# THE TASK:
Would you restate all the data that follows, word for word?

# DATASET EXTRACT:
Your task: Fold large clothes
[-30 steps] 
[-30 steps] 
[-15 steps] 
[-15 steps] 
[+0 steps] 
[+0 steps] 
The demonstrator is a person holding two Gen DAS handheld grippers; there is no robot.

# OUTPUT BELOW:
Your task: Fold large clothes
[-30 steps] 
[-30 steps] 
[-15 steps] 
[-15 steps] 
[+0 steps] 
[+0 steps] 
The demonstrator is a person holding two Gen DAS handheld grippers; there is no robot.

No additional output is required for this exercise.